In the context of public health surveillance at the national level, scientists use diagnostic codes from administrative data in the form of International Classification of Diseases (ICD) codes to identify disease-specific cohorts for assessment of population level trends and outcomes. While other coding systems, such as the Logical Observation Identifiers Names and Codes, are used to electronically report positive disease cases to local and state health authorities,6 7 national surveillance systems lack these data as they are often removed when cases are reported to federal information systems. Moreover, scientists at federal health agencies are unable to measure positivity, adherence to testing guidelines and other population indicators when data reported to state health authorities come from just those individuals with a disease. Robust public health surveillance and research requires accessible, available and accurate data for population numerators and denominators. Therefore, national public health scientists leverage large, population health data sets that consist primarily of administrative data.

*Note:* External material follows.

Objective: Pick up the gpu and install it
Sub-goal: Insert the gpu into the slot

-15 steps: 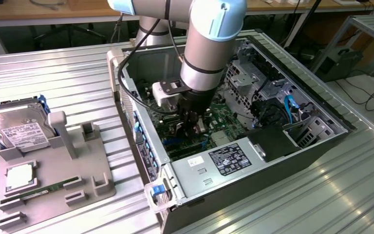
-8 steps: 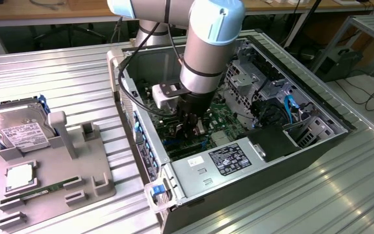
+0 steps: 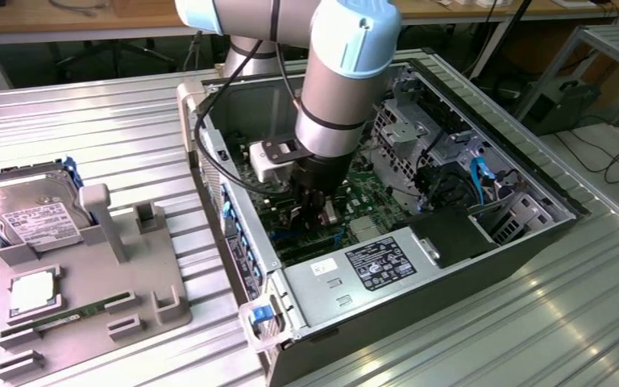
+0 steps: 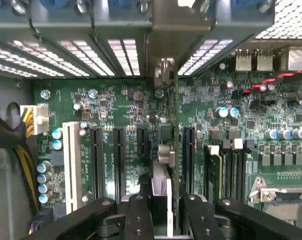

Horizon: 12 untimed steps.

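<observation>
Standing edge-on between the pincer point(image 4: 161, 210) fingers, gpu point(image 4: 176, 150) over motherboard point(image 4: 271, 130).

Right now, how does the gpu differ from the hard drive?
The gpu is a thin card, held on edge by the gripper inside the computer case; the hard drive is a boxy silver block with a white label, propped in the grey holder outside it.

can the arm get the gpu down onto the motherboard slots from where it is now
Probably yes: the tool holds the gpu edge-on above the motherboard, inside the open case; nothing visible lies between card and slots.
</observation>
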Each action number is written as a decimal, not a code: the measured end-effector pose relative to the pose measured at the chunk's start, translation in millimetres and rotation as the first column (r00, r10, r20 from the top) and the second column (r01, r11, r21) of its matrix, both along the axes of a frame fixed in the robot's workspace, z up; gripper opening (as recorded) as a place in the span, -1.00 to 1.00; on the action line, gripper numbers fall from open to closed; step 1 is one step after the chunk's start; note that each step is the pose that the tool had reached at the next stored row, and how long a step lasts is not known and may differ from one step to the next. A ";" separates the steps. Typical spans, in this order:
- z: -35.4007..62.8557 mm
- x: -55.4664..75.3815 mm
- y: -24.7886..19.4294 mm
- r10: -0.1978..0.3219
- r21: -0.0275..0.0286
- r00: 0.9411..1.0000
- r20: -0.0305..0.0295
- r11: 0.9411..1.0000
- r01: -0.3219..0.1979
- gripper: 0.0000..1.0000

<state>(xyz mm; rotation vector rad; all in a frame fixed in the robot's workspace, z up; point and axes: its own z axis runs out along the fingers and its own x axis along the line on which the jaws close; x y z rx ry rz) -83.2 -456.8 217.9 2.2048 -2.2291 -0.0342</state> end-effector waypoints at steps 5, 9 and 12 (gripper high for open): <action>-0.9 -0.1 0.2 0.000 0.001 1.000 0.000 1.000 0.000 -0.44; -0.9 -0.1 0.1 0.000 0.001 1.000 0.000 1.000 0.000 -0.44; -1.4 -0.1 0.4 0.000 0.003 1.000 0.001 1.000 0.000 -0.42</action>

Existing literature on the accuracy of ICD codes in administrative data is mixed. Whereas a recent Canadian study found that ICD codes had a low positive predictive value (PPV) of 16% with respect to the identification of pertussis cases,8 an earlier study in Canada found that this data possessed high sensitivity (96.2%) and specificity (99.6%) with respect to the identification of HIV infection.9 The ability of ICD codes from administrative data to reliably identify true cases of disease therefore appears to vary, suggesting that validation of administrative data is important to conduct for all diseases of public health importance.
Sexually transmitted infections (STIs) are an important public health challenge and a focus of the Healthy People 2020 goals.10 Undiagnosed and untreated STIs are associated with adverse outcomes such as infertility, pelvic inflammatory disease, chronic pelvic pain, HIV acquisition, neurologic disease and adverse pregnancy outcomes. Several STI health services are recommended by the WHO to protect the reproductive and sexual health of men and women, yet referral to and performance of these services requires accurate identification of STI incidence, prevalence and outcomes. Chlamydia, gonorrhoea and syphilis are the most prevalent and curable STIs reportable under public health laws in the USA11 and more than 1 million STIs are acquired every day worldwide.12 Accuracy of administrative data for identifying cases of chlamydia, gonorrhoea and syphilis is unknown.
Objective
The purpose of this study is to review the extant literature for evidence on using ICD codes from administrative data to reliably identify populations with chlamydia, gonorrhoea and syphilis. Our findings will provide insights into the interpretation of results from STI studies that use administrative data for cohort identification. Further, these insights may inform future population health research.